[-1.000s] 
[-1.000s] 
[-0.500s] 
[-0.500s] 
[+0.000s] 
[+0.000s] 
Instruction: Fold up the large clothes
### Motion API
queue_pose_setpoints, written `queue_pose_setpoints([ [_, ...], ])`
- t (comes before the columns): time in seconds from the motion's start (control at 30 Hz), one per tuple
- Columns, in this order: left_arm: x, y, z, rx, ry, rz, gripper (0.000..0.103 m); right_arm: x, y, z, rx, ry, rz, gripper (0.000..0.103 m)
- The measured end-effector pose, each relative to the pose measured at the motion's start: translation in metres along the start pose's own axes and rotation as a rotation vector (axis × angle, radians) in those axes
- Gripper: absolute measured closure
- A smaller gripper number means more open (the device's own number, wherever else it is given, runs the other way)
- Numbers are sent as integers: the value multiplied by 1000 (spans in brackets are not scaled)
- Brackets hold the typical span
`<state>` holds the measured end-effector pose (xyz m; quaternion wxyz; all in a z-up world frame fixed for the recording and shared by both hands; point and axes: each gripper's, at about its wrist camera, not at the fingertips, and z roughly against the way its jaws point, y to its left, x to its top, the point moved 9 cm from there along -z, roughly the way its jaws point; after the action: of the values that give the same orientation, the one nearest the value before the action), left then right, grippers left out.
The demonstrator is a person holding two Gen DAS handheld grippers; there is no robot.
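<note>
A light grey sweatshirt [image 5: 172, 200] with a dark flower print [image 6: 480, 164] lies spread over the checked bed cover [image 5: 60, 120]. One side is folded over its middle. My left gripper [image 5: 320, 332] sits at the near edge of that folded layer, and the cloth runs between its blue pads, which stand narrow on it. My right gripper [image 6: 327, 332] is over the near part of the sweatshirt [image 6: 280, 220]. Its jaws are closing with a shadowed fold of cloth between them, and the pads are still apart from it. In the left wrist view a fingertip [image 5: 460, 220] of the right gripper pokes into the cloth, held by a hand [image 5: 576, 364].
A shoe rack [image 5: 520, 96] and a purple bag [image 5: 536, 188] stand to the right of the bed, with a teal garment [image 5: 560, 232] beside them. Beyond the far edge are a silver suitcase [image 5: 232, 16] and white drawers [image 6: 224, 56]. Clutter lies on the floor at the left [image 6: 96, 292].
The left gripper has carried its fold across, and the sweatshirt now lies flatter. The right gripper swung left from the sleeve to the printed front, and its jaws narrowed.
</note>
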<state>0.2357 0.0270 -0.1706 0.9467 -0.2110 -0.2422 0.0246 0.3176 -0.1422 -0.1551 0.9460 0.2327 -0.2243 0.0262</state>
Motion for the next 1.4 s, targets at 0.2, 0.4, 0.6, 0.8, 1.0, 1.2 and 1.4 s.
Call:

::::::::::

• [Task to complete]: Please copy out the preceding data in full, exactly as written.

• [The answer]:
[-1.000s] 
[-1.000s] 
[-0.500s] 
[-0.500s] 
[+0.000s] 
[+0.000s] 
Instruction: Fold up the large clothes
### Motion API
queue_pose_setpoints, written `queue_pose_setpoints([ [_, ...], ])`
- t (comes before the columns): time in seconds from the motion's start (control at 30 Hz), one per tuple
- Columns, in this order: left_arm: x, y, z, rx, ry, rz, gripper (0.000..0.103 m); right_arm: x, y, z, rx, ry, rz, gripper (0.000..0.103 m)
- The measured end-effector pose, each relative to the pose measured at the motion's start: translation in metres along the start pose's own axes and rotation as a rotation vector (axis × angle, radians) in those axes
- Gripper: absolute measured closure
- A smaller gripper number means more open (the device's own number, wherever else it is given, runs the other way)
- Numbers are sent as integers: the value multiplied by 1000 (spans in brackets are not scaled)
- Brackets hold the typical span
`<state>` holds the measured end-effector pose (xyz m; quaternion wxyz; all in a z-up world frame fixed for the recording and shared by both hands; point and axes: each gripper's, at about its wrist camera, not at the fingertips, and z roughly against the way its jaws point, y to its left, x to its top, the point moved 9 cm from there along -z, roughly the way its jaws point; after the action: of the values that give the same orientation, the one nearest the value before the action), left then right, grippers left out.
The demonstrator is a person holding two Gen DAS handheld grippers; there is no robot.
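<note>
A light grey sweatshirt [image 5: 172, 200] with a dark flower print [image 6: 480, 164] lies spread over the checked bed cover [image 5: 60, 120]. One side is folded over its middle. My left gripper [image 5: 320, 332] sits at the near edge of that folded layer, and the cloth runs between its blue pads, which stand narrow on it. My right gripper [image 6: 327, 332] is over the near part of the sweatshirt [image 6: 280, 220]. Its jaws are closing with a shadowed fold of cloth between them, and the pads are still apart from it. In the left wrist view a fingertip [image 5: 460, 220] of the right gripper pokes into the cloth, held by a hand [image 5: 576, 364].
A shoe rack [image 5: 520, 96] and a purple bag [image 5: 536, 188] stand to the right of the bed, with a teal garment [image 5: 560, 232] beside them. Beyond the far edge are a silver suitcase [image 5: 232, 16] and white drawers [image 6: 224, 56]. Clutter lies on the floor at the left [image 6: 96, 292].
The left gripper has carried its fold across, and the sweatshirt now lies flatter. The right gripper swung left from the sleeve to the printed front, and its jaws narrowed.
</note>
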<state>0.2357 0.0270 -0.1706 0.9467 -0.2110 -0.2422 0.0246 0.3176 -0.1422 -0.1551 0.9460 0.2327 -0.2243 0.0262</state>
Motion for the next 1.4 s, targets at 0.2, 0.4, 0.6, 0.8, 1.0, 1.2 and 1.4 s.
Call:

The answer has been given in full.